The experimental task is sentiment classification. There are about 20,000 labeled samples. We take the first 200 as labeled samples and the rest as unlabeled data. The comparison between VAT and non-VAT performance is as follows (each experiment was repeated three times, and the average was taken):
\begin{array}{c|cc} \hline & \text{Validation Set} & \text{Test Set}\\ \hline \text{Non-VAT} & 88.93\% & 89.34\%\\ \text{VAT} & 89.83\% & 90.37\%\\ \hline \end{array}Note: We previously mentioned that $f_{ng}(x)$ means no gradient is calculated with respect to $x$, though the gradient for $f$'s own parameters $\theta$ still needs to be calculated. However, readers of the code above will find that the implementation effectively removes gradients for both $x$ and $\theta$ within $f_{ng}(x)$. In theory, this is not strictly equivalent to standard VAT. The issue is that implementing standard VAT in Keras is somewhat troublesome and increases computational complexity. Furthermore, the experiments found that this "imitation" version already brings improvements. Since standard VAT differs from it only by second-order infinitesimals, the difference is negligible, and the code above basically meets the needs.
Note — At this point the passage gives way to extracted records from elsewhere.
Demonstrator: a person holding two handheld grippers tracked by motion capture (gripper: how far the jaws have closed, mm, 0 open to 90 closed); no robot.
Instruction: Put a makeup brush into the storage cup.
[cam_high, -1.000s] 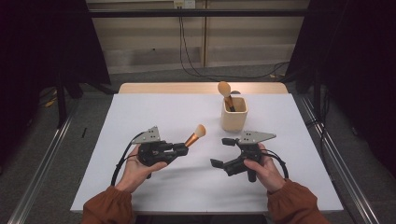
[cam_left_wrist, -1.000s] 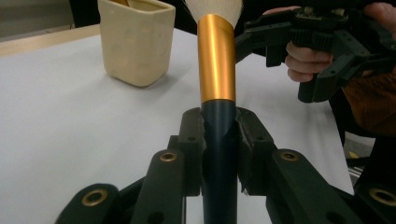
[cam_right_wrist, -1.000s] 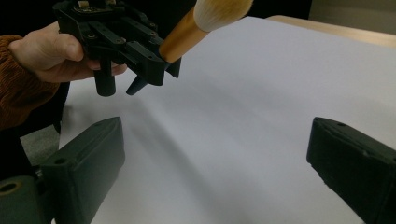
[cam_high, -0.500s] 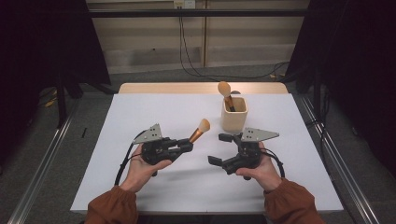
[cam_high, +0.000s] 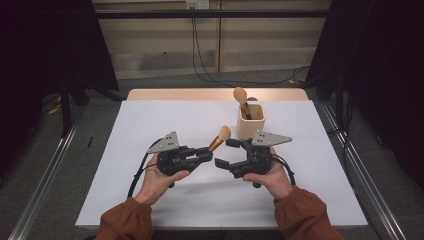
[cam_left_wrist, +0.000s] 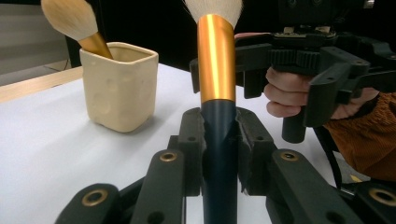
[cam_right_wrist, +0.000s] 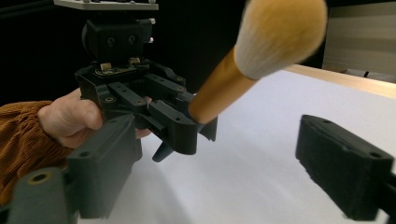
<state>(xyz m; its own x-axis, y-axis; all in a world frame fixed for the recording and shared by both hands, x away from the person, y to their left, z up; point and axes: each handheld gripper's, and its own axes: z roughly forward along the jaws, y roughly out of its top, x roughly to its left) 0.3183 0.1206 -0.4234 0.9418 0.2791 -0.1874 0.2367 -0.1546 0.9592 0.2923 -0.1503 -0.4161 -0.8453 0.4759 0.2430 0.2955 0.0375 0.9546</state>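
Note:
My left gripper (cam_high: 206, 151) is shut on the dark handle of a makeup brush (cam_high: 219, 139) with a gold ferrule and pale bristles; the brush (cam_left_wrist: 215, 60) angles up and to the right. Just to its right, my right gripper (cam_high: 225, 153) faces it, open. Its jaws have just been closing, and nothing is pressed between them. In the right gripper view the bristle head (cam_right_wrist: 279, 35) hovers above and ahead of the gap of the right gripper (cam_right_wrist: 215, 140). A cream cup (cam_high: 251, 121) behind holds a second brush (cam_high: 241, 96).
Both hands work over a white sheet (cam_high: 150, 120) on the table, whose wooden far edge (cam_high: 190, 94) shows behind it. The cream cup (cam_left_wrist: 122, 88) stands close behind the right gripper. Dark curtains and metal rails flank the table.
The left gripper has carried the brush a little right and up, toward the right gripper. The right gripper has shifted slightly left, and its jaws stand somewhat narrower.

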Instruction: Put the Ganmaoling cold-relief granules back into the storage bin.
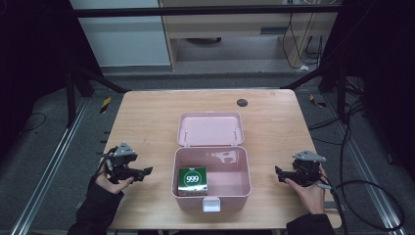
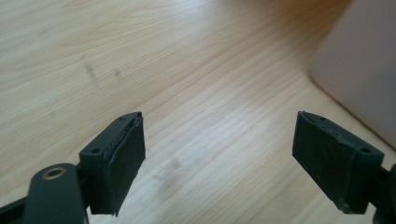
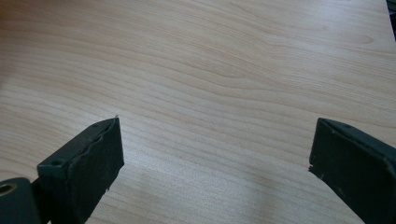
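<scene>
the pink box sat open in the middle of the wooden table, lid back, with a green packet inside. the left gripper was just beside it, the right gripper farther off. both had jaws apart, holding nothing. the left gripper view showed pale smooth wood grain and the box's blurry corner. grey floor lay around the table.

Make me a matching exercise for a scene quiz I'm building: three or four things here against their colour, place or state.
Things:
1. box
2. carton
3. left gripper
4. table

Descriptions:
A. green, marked 999
B. light wood
C. pink, lid open
D. fingers apart, nothing between them

Pairs: 1-C, 2-A, 3-D, 4-B
</scene>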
This article first introduced the common regularization technique of adding random noise, then derived its connection to gradient penalty through approximate expansion and integration. From this, it introduced a model-smoothing loss suitable for semi-supervised training, further connecting it to supervised adversarial training and semi-supervised virtual adversarial training. Finally, it provided the implementation and an example of virtual adversarial training in Keras.